Шаг 4. Будьте внимательны при выполнении упражнений
Главная задача ЛФК – укрепить и восстановить организм. Однако при неразумном подходе возможен и обратный эффект. Поэтому крайне важно соблюдать осторожность: в случае усиления боли или дискомфорта необходимо сразу же прекратить упражнение, а лучше – сообщить об этом врачу или тренеру, которые смогут предложить грамотную замену.

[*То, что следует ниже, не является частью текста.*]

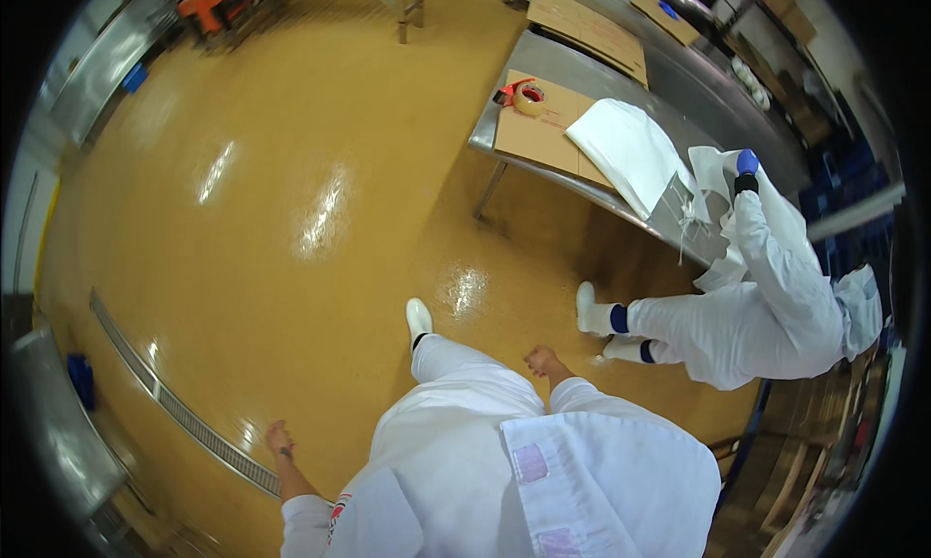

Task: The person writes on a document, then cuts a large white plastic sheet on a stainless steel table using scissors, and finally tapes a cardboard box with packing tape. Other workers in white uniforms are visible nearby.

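Observation:
My left hand [279, 436] hangs low at my side, over the tan floor near a drain grate [218, 446]. Its fingers look loosely apart, with nothing seen in them. At my other side, my right hand [540, 360] is curled loosely, and no object shows in it. Neither hand touches anything. I wear a white coat and trousers, and one white boot [418, 318] shows ahead on the floor. A steel table [543, 54] stands ahead to the right. On it lie flat cardboard [539, 131], a red tape dispenser [529, 97] and white sheeting [630, 151].
At the right, a person [718, 330] in white clothing and blue gloves stands at the table, handling white material [713, 170]. More flat cardboard [590, 30] lies farther back. Steel tables [107, 63] line the left. Wooden pallets [786, 480] are at the lower right. The floor looks shiny.

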Available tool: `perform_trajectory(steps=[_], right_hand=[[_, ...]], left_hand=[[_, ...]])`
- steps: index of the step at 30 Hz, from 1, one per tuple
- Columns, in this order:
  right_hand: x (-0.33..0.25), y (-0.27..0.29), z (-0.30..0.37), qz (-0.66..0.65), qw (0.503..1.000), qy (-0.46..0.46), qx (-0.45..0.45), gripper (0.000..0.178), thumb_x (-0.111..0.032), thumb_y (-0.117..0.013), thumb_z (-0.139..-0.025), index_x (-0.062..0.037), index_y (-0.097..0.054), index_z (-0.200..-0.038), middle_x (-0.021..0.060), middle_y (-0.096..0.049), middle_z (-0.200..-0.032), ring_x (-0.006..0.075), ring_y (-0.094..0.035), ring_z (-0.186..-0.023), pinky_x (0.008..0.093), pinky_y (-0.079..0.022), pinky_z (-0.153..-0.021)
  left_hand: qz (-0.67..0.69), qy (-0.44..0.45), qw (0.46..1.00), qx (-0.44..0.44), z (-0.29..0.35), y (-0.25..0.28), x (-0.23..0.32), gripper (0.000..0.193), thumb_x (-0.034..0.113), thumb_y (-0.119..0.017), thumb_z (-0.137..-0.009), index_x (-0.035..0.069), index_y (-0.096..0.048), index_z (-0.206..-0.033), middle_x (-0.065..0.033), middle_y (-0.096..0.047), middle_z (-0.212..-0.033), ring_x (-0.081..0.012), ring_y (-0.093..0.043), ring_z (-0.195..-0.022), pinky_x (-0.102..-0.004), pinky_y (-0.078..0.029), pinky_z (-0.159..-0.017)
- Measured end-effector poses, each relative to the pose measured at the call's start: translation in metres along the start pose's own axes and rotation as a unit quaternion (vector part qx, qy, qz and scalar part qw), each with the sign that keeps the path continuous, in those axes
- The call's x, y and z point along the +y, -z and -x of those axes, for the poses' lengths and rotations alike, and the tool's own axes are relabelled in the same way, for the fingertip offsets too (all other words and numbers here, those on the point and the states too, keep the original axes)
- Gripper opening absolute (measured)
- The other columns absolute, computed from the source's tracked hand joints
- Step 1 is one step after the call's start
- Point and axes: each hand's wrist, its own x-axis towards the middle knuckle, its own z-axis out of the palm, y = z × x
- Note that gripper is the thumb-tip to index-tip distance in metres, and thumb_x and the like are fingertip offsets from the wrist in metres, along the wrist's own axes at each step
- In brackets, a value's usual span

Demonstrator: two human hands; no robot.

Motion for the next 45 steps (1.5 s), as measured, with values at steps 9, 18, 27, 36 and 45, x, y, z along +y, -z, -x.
perform_trajectory(steps=[9,18,27,36,45], right_hand=[[-0.183,0.065,-0.122,0.007,0.988,0.085,0.132,0.018,-0.026,-0.062,-0.080,-0.0082,-0.066,-0.079,0.0120,-0.068,-0.077,0.0214,-0.065,-0.061,0.0361,-0.051,-0.056],[-0.487,0.189,-0.129,-0.191,0.874,0.345,0.283,0.016,-0.021,-0.066,-0.086,-0.0062,-0.063,-0.090,0.0098,-0.066,-0.079,0.0226,-0.063,-0.072,0.0348,-0.050,-0.068],[-0.518,0.236,-0.100,-0.281,0.816,0.058,0.501,0.018,-0.028,-0.067,-0.085,-0.0109,-0.066,-0.092,0.0078,-0.065,-0.069,0.0210,-0.064,-0.065,0.0362,-0.050,-0.063],[-0.342,0.365,-0.099,-0.161,0.776,-0.214,0.571,0.035,-0.012,-0.060,-0.082,-0.0145,-0.056,-0.116,0.0132,-0.066,-0.108,0.0315,-0.065,-0.095,0.0444,-0.051,-0.080],[-0.158,0.574,-0.144,-0.202,0.898,-0.136,0.367,0.026,-0.031,-0.067,-0.076,-0.0117,-0.071,-0.093,0.0129,-0.072,-0.088,0.0305,-0.070,-0.078,0.0398,-0.055,-0.079]], left_hand=[[-0.147,-0.115,0.963,-0.196,-0.054,-0.179,0.194,0.011,0.023,-0.065,-0.090,0.014,-0.061,-0.092,-0.0014,-0.053,-0.059,-0.0124,-0.044,-0.040,-0.0262,-0.034,-0.036],[-0.355,-0.167,0.886,-0.245,-0.164,-0.256,0.384,0.016,0.032,-0.057,-0.092,0.016,-0.059,-0.092,-0.0010,-0.054,-0.065,-0.0150,-0.047,-0.045,-0.0300,-0.036,-0.038],[-0.478,-0.142,0.794,-0.348,-0.328,-0.433,0.701,0.024,0.043,-0.047,-0.094,0.020,-0.057,-0.096,0.0000,-0.055,-0.073,-0.0171,-0.049,-0.050,-0.0334,-0.036,-0.040],[-0.391,-0.382,0.767,-0.336,-0.255,-0.752,0.924,0.027,0.038,-0.055,-0.095,0.011,-0.059,-0.099,-0.0026,-0.060,-0.077,-0.0116,-0.055,-0.058,-0.0243,-0.039,-0.044],[-0.330,-0.269,0.807,-0.410,0.041,-0.859,0.730,0.038,0.029,-0.067,-0.091,0.013,-0.056,-0.124,-0.0046,-0.066,-0.097,-0.0135,-0.062,-0.073,-0.0254,-0.046,-0.058]])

Кроме того, при составлении комплекса упражнений при поясничном остеохондрозе обязательно включите разминку и заминку: разминка «разбудит» мышцы, придаст им нужную эластичность и разгонит кровь, а заминка поможет избежать травм, мышечных перегрузок и обострений.

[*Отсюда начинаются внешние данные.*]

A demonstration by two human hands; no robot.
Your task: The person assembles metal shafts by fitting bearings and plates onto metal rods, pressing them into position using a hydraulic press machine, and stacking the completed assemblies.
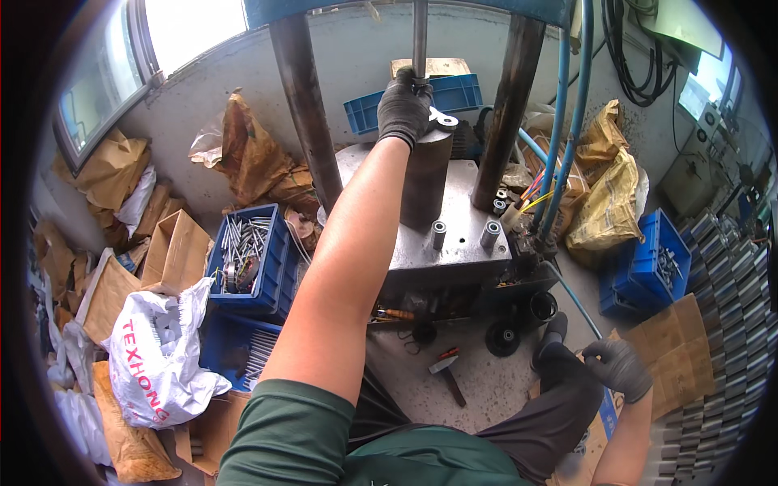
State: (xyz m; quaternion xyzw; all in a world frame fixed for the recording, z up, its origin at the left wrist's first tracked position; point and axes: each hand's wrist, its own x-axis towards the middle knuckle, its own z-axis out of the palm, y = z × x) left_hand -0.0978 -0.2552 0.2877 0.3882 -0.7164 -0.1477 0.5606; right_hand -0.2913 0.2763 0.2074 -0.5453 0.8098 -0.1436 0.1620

Комплекс упражнений при поясничном остеохондрозе
Физкультура при остеохондрозе пояснично-крестцового отдела позвоночника может включать разные упражнения в зависимости от стадии заболевания и индивидуальных особенностей организма.
Ниже мы разберем несколько универсальных комплексов гимнастики для спины (см. фото), которые вы можете делать самостоятельно в домашних условиях.

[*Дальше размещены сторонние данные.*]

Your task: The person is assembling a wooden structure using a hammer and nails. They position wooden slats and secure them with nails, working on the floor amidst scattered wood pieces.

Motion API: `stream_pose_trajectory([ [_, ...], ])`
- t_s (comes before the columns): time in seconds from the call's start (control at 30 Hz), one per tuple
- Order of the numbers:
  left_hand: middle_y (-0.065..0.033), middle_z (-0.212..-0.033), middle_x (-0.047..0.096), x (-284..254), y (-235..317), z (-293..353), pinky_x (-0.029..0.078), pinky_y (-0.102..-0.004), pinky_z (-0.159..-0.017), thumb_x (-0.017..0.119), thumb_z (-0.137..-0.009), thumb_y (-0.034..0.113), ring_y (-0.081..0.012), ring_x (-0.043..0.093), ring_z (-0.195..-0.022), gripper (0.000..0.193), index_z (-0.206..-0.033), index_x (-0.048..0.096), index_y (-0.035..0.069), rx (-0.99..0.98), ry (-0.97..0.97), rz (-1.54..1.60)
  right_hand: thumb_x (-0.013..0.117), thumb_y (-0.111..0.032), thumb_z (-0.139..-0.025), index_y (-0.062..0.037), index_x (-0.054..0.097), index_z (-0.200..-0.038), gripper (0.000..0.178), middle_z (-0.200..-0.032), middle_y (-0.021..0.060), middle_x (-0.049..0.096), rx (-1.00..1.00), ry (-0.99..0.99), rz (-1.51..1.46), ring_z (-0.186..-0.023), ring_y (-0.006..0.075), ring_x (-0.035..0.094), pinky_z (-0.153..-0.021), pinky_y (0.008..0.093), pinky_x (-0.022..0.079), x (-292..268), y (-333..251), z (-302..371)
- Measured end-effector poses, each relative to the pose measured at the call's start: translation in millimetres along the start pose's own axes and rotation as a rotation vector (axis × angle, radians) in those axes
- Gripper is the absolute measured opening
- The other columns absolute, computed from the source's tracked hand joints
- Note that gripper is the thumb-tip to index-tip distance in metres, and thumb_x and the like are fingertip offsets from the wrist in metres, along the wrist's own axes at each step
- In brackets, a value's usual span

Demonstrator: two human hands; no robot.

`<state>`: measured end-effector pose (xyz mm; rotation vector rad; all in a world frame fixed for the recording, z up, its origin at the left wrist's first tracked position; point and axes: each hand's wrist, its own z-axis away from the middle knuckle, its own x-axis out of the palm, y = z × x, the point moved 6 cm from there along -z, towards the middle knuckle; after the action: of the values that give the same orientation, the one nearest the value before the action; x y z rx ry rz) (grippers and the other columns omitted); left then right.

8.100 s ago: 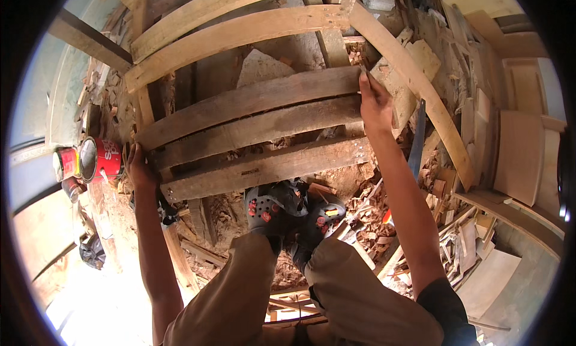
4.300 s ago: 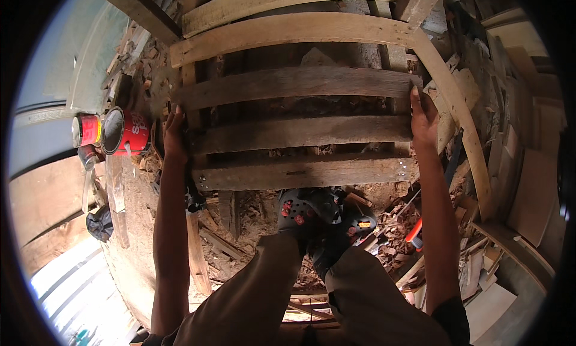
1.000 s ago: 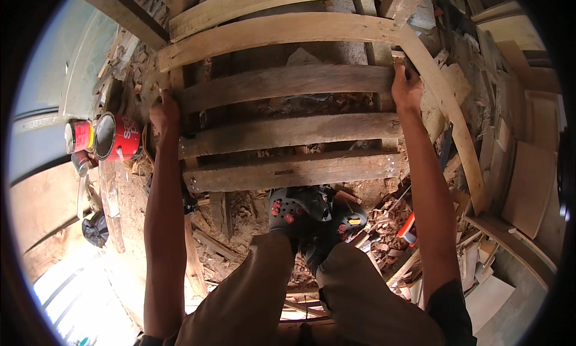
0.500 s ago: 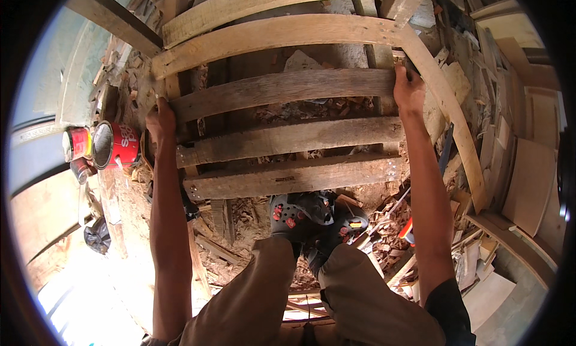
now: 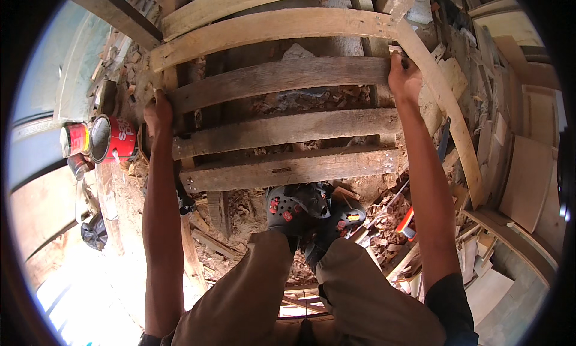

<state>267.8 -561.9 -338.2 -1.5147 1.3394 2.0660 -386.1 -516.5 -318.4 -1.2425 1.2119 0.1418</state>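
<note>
A slatted wooden frame (image 5: 288, 127) fills the space before me, made of several rough planks nailed across two rails. My left hand (image 5: 159, 113) is closed around the left end of a dark brown, weathered slat (image 5: 282, 76). At that slat's right end, my right hand (image 5: 405, 81) grips with the thumb on top; the fingers are partly hidden. Two worn slats lie nearer me, while a lighter slat (image 5: 270, 29) crosses the frame just beyond. A long pale plank (image 5: 444, 112) slants past my right hand, and a beam (image 5: 117, 10) rises at the far left.
Red paint cans (image 5: 123, 139) stand left of my left hand. A handsaw (image 5: 444, 139) and a red-handled tool (image 5: 405, 223) lie near my right forearm. Wood chips cover the ground around my dark clogs (image 5: 287, 209). Boards (image 5: 531, 178) lean at the right.
The frame sits slightly higher in the picture, and both hands appear shifted a little left with it. Their hold on the dark slat is the same.
</note>
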Motion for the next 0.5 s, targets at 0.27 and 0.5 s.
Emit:
stream_pose_trajectory([
  [0.27, -0.0371, -0.106, 0.067, 2, 5, 1, 0.049, -0.0568, -0.095, 0.050, -0.094, 0.058, -0.0503, 0.065, -0.109, 0.070, -0.107, 0.073, -0.006, 0.070, 0.054, -0.115, 0.058, -0.052, -0.090, 0.0059, 0.068, -0.115, 0.064, -0.107, 0.0364, 0.067, -0.131, 0.059, 0.020, -0.107, 0.0515, 0.064, -0.096, 0.0548, 0.049, -1, -8, 6],
  [0.5, -0.0366, -0.101, 0.067, -16, 19, 24, 0.048, -0.0583, -0.092, 0.048, -0.097, 0.049, -0.0545, 0.063, -0.103, 0.060, -0.096, 0.072, -0.006, 0.183, 0.117, -0.103, 0.055, -0.055, -0.092, 0.0034, 0.067, -0.118, 0.065, -0.110, 0.0362, 0.066, -0.080, 0.038, -0.180, -0.110, 0.0528, 0.062, -0.096, 0.0550, 0.048, -5, -17, 26],
])
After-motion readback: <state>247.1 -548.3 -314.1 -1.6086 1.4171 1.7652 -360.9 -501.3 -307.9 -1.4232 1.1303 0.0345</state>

Видео пример полного комплекса упражнений при поясничном остеохондрозе
Упражнения от болей в спине при остеохондрозе
Сразу оговоримся, при остром остеохондрозе и сильных резких болях любые физические нагрузки лучше исключить, а возможность применения ЛФК обговорить с лечащим врачом.
Гимнастику необходимо начинать с самых простых упражнений – по восемь повторов.
- Исходное положение – лежа на спине, ноги прямые, пятки прижаты к полу, руки вдоль тела. Поочередно наклоняйте стопы на себя, притягивая носок по направлению к колену. При этом вы должны чувствовать натяжение в мышцах икры. Выполняйте упражнение попеременно для левой и правой стоп: левый носок к себе, правый от себя, смена.
- Исходное положение то же. Медленно сгибайте ногу в колене и подтягивайте к тазу, при этом пятка должна скользить по полу. Выполняйте попеременно для правой и левой ног.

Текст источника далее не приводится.